---------- DATA SECTION

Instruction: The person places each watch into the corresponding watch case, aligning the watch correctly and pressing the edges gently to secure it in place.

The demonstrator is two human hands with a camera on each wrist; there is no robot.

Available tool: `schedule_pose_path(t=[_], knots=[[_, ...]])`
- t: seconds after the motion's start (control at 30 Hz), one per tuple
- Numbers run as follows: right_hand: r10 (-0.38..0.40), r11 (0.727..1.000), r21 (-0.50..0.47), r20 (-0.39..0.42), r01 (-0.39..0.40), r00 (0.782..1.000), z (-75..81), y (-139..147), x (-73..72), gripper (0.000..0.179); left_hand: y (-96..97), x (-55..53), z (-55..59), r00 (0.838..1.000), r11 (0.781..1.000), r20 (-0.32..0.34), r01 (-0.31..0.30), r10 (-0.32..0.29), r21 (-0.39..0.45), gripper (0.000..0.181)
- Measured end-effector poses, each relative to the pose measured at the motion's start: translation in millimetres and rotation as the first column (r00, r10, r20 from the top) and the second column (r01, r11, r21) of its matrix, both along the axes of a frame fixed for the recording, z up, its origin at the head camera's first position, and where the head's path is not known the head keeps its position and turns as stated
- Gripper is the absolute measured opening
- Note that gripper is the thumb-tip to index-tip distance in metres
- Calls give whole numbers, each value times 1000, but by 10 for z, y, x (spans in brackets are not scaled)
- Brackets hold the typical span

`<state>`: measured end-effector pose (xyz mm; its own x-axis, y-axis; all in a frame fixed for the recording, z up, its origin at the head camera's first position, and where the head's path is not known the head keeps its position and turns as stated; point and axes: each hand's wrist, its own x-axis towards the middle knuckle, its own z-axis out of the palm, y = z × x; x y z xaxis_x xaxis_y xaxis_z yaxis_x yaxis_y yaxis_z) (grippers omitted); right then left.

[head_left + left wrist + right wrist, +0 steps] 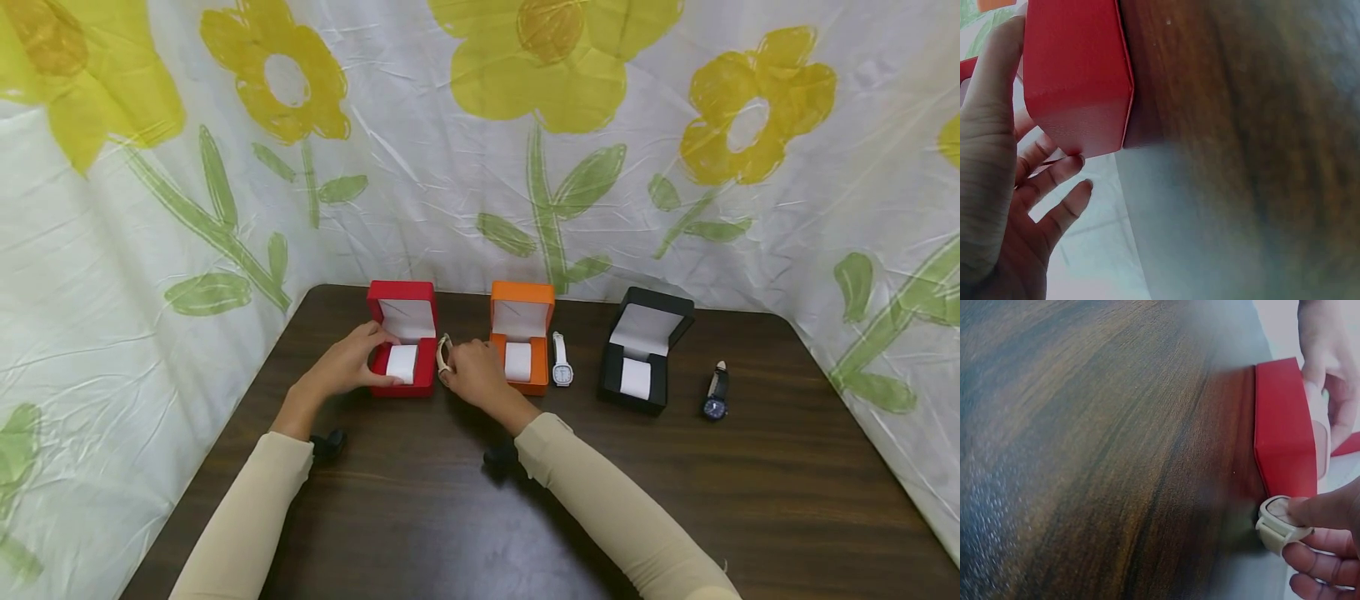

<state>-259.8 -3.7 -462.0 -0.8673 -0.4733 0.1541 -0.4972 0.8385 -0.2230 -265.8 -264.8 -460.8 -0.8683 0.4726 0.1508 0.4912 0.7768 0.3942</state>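
A red watch box point(425, 367) stands with its lid up on the table, a white cushion point(401, 363) inside. My left hand point(351, 360) grips this box from its left, thumb at the front and fingers reaching toward the lid side; in the left wrist view some fingertips point(1074, 164) show by the box's side wall. Just right of the box, my right hand point(480, 372) pinches a cream-coloured watch point(442, 357) between thumb and fingers. The right wrist view shows the watch's round-edged case point(1277, 512) close to the red box's corner, the thumb over its face.
An open orange watch box point(538, 367) with a white cushion stands right of my right hand, a white watch point(561, 362) beside it. Farther right are an open black watch box point(645, 400) and a dark watch point(716, 396). A flowered curtain point(420, 208) hangs behind the table.
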Motion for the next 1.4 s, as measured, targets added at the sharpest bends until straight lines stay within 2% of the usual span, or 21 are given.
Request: schedule_pose_path(t=[0.1,0.27,0.5,0.63,1.0,1.13,1.4], knots=[[-3,1000,-11,6,3,1000,10,-1,7,30,3,1,-1,999,1000,-38,20,-20,-11,66],[-11,1000,-11,7,11,1000,20,0,15,29,30,3,51,998,998,-57,21,-25,-62,66],[-24,1000,-18,9,25,1000,26,9,30,25,83,15,102,998,997,-47,42,-45,-66,65],[-14,999,-34,9,14,1000,28,27,41,26,90,28,92,998,998,-45,38,-41,-57,64],[-25,988,-154,11,26,1000,61,110,85,15,85,53,88,999,999,-44,7,-9,-47,65],[-18,977,-212,8,19,1000,73,137,116,15,77,62,87,999,998,-36,-11,8,-60,69],[-14,948,-318,-5,12,1000,137,220,197,14,84,84,93,997,997,-73,-21,15,-78,71]])
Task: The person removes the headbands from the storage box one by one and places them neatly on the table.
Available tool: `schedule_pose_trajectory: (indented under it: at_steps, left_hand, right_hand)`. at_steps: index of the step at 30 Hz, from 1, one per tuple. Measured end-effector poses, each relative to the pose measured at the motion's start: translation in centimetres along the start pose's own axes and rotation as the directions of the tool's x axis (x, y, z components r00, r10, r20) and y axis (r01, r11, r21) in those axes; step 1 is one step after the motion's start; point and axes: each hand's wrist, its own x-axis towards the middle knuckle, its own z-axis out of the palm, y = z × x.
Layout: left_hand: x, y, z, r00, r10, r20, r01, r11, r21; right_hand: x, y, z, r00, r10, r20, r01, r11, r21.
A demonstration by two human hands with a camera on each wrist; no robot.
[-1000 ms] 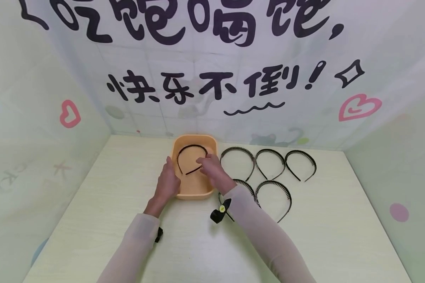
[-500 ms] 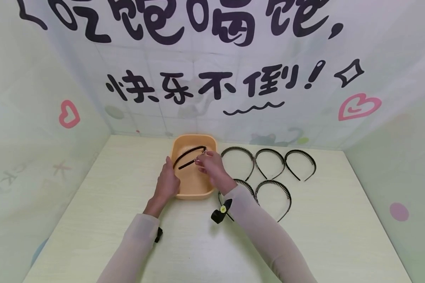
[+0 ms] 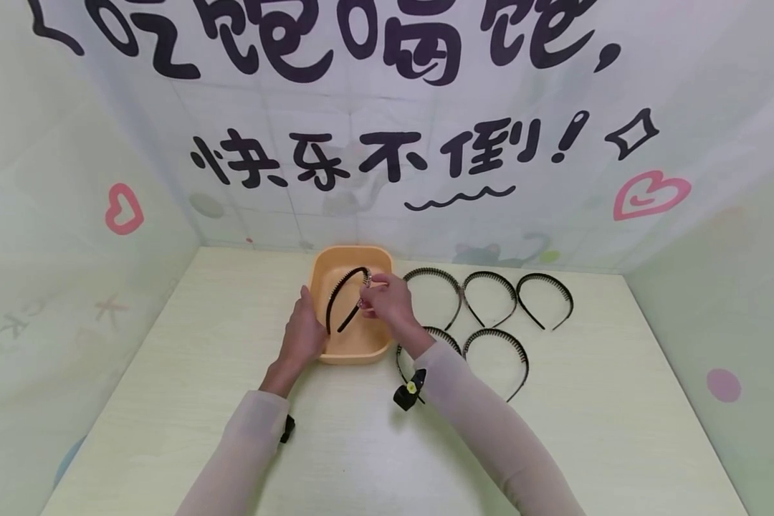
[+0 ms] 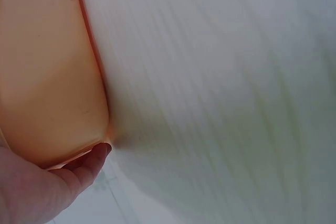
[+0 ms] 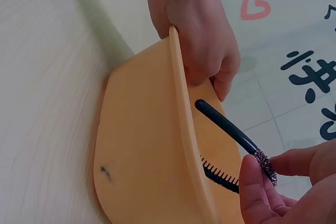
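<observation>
An orange plastic bin (image 3: 355, 347) stands at the back of the table. My left hand (image 3: 306, 335) grips its left wall, the hand bent over the rim in the right wrist view; in the left wrist view the fingertips reach the bin's lower corner. My right hand (image 3: 387, 297) is over the bin's right side and pinches a black toothed headband (image 5: 226, 124) between thumb and fingers, on a part covered with sparkly beads. The headband is tilted in the bin's opening, with one plain black end toward the left hand. The bin's wall hides part of it in the right wrist view.
Several toothed headbands lie on the table right of the bin: a back row with one headband (image 3: 491, 274) in its middle, and a front row with another headband (image 3: 522, 351). My right forearm (image 3: 490, 430) partly covers the front row. A printed curtain (image 3: 361, 215) hangs behind.
The right hand has turned the headband in the bin: from facing flat, it swung edge-on with its ends to the left, then its ends dropped toward the front. The left hand stays put.
</observation>
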Motion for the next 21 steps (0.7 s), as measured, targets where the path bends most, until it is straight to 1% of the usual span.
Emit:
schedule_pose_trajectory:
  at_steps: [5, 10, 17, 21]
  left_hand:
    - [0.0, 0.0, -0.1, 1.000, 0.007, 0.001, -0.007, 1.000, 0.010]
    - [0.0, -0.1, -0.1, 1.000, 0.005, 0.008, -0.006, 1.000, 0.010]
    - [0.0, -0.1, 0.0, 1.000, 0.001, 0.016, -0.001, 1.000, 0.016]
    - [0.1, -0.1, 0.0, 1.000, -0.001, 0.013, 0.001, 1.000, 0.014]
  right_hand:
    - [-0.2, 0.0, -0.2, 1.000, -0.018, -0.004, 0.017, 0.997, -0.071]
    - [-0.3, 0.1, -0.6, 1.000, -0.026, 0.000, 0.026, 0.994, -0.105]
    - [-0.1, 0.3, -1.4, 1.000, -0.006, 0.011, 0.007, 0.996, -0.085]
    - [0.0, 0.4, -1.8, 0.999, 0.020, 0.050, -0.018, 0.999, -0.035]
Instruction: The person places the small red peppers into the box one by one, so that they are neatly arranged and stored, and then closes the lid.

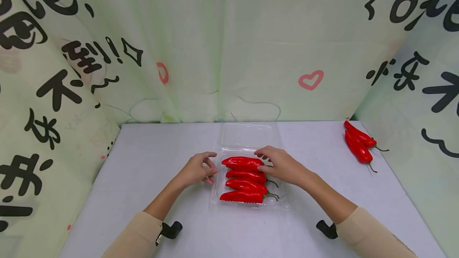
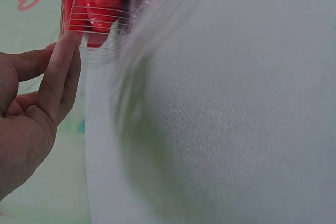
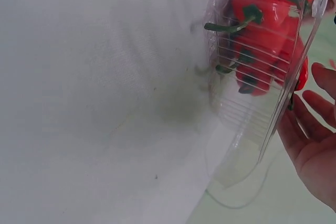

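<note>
A clear plastic clamshell box (image 1: 284,201) lies on the white table with its lid (image 1: 250,135) folded back behind it. Several red peppers (image 1: 245,197) sit in it side by side, green stems to the right. My left hand (image 1: 197,169) is at the box's left side, fingers loosely bent; in the left wrist view its fingertips meet the ribbed wall (image 2: 102,10). My right hand (image 1: 281,165) hovers over the right rim by the rearmost pepper (image 1: 242,163). In the right wrist view its thumb and fingers stand apart beside that rim (image 3: 278,116), with nothing gripped.
Two more red peppers, a front one (image 1: 356,148) and a rear one (image 1: 360,134), lie together near the table's back right corner. Pale green printed curtains (image 1: 258,51) enclose the table at the back and both sides.
</note>
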`<action>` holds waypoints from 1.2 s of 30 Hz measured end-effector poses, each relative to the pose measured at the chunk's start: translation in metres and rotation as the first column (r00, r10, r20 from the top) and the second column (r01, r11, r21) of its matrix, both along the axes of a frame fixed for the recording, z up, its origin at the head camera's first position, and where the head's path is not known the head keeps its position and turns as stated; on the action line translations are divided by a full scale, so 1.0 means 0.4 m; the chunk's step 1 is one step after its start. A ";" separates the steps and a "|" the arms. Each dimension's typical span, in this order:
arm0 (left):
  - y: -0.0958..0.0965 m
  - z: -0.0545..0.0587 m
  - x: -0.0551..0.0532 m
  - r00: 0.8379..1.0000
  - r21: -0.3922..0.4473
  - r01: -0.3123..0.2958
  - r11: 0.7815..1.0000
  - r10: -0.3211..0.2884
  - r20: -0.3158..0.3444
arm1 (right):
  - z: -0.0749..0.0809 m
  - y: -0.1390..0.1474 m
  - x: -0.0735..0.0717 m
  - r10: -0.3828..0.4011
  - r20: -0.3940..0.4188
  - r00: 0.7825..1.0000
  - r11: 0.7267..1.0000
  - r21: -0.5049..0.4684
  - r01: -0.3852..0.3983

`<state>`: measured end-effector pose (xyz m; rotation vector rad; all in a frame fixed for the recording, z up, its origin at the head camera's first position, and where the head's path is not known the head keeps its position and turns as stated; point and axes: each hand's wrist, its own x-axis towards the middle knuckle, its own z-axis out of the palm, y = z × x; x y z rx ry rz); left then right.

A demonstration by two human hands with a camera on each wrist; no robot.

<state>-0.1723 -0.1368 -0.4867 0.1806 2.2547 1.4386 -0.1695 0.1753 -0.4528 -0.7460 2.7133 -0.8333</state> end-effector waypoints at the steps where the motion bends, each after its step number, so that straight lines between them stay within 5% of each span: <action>1: 0.000 0.000 0.000 1.000 0.001 0.000 1.000 0.000 0.000 | 0.002 0.006 0.002 -0.005 0.001 1.000 1.000 -0.009 0.005; 16: 0.002 0.003 -0.002 1.000 0.005 0.003 1.000 -0.003 0.007 | 0.005 0.147 -0.014 -0.163 -0.184 0.969 0.986 -0.049 0.157; 36: 0.002 0.000 0.000 1.000 -0.016 -0.006 1.000 0.006 -0.003 | 0.000 0.391 -0.037 -0.404 -0.138 0.904 0.914 -0.023 0.405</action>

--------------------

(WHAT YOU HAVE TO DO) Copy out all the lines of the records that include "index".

(THE ANSWER)
- Note that gripper is the thumb-tip to index-tip distance in metres
Available tool: `schedule_pose_trajectory: (indented under it: at_steps, left_hand, right_hand)`. at_steps: index of the step at 30 Hz, from 1, one per tuple. Measured end-effector poses, each relative to the pose measured at the motion's start: translation in centimetres along the start pose's own axes and rotation as the directions of the tool's x axis (x, y, z components r00, r10, r20) and y axis (r01, r11, r21) in those axes; step 1 is one step after the motion's start; point and axes: each hand's wrist, its own x-axis towards the middle knuckle, its own z-axis out of the palm, y = z × x.

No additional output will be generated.